B. Shareholder and the Corporation are parties to that certain
Investment Agreement dated December 14, 1999, as amended on April 20, 2000 (the
"Investment Agreement"), setting forth, among other things, the agreement of the
parties thereto with respect to the call (the "Call"), as that term is defined
in the Corporation's Third Amended and Restated Certificate of Incorporation
("Certificate of Incorporation").
C. Shareholder and the Corporation are parties to that certain
Governance Agreement dated May 10, 2000 (the "Governance Agreement"), setting
forth, among other things, the agreement of the parties with respect to certain
actions to be taken upon exercise of the Call.
D. Shareholder and the Corporation are parties to that certain Sales,
Marketing and Distribution Agreement dated December 14, 1999 (the "Sales
Agreement") pursuant to which the Corporation granted Shareholder certain rights
to sell, market, distribute, and provide field service for, the Corporation's
products and services.
E. Shareholder has asserted claims against the Corporation and each of
its directors in the lawsuit captioned Civil Action No. 18671 filed in the Court
of Chancery in the State of Delaware on February 12, 2001 (the "Lawsuit").
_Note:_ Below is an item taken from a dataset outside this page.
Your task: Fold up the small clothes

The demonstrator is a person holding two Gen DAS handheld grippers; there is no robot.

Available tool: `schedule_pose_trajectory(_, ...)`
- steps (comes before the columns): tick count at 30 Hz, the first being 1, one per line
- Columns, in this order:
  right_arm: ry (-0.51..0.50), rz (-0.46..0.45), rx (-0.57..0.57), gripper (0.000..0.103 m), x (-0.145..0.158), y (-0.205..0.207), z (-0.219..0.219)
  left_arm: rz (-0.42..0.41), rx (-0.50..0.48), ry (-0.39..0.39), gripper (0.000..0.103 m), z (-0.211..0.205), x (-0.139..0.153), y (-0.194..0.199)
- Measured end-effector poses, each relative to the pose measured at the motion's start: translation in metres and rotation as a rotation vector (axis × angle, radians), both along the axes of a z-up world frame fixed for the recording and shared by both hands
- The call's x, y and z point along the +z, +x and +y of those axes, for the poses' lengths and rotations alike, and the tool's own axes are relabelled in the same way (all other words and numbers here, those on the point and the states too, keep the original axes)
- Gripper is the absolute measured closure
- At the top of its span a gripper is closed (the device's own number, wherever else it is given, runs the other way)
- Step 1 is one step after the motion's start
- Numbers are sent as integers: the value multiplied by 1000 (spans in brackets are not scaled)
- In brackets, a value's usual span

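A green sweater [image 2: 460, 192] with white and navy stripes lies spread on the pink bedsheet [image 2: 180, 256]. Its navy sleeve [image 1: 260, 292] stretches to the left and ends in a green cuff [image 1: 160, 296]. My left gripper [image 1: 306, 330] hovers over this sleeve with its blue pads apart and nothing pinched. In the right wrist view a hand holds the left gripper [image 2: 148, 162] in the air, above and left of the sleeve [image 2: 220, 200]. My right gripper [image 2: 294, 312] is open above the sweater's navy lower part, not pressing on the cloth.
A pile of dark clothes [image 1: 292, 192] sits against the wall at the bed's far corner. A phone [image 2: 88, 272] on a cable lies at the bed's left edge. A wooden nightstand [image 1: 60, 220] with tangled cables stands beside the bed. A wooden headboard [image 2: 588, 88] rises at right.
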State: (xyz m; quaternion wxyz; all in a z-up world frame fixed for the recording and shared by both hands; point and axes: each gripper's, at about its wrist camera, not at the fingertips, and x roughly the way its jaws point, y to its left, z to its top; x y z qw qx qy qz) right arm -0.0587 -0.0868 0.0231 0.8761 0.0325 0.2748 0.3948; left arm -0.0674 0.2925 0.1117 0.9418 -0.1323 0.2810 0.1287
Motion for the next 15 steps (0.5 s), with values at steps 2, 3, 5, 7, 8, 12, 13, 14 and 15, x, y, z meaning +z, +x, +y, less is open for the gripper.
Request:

F. Shareholder desires to sell and transfer to Corporation 873,016
shares (the "Shares") of its Corporation common stock and the Corporation
desires to purchase the Shares, in accordance with the terms and subject to the
conditions of this Agreement.
G. Simultaneously with the execution and delivery of this Agreement,
Shareholder and Corporation are entering into that certain First Amendment to
Sales, Marketing and Distribution Agreement (the "First Amendment") providing
for certain modifications and amendments to the Sales Agreement.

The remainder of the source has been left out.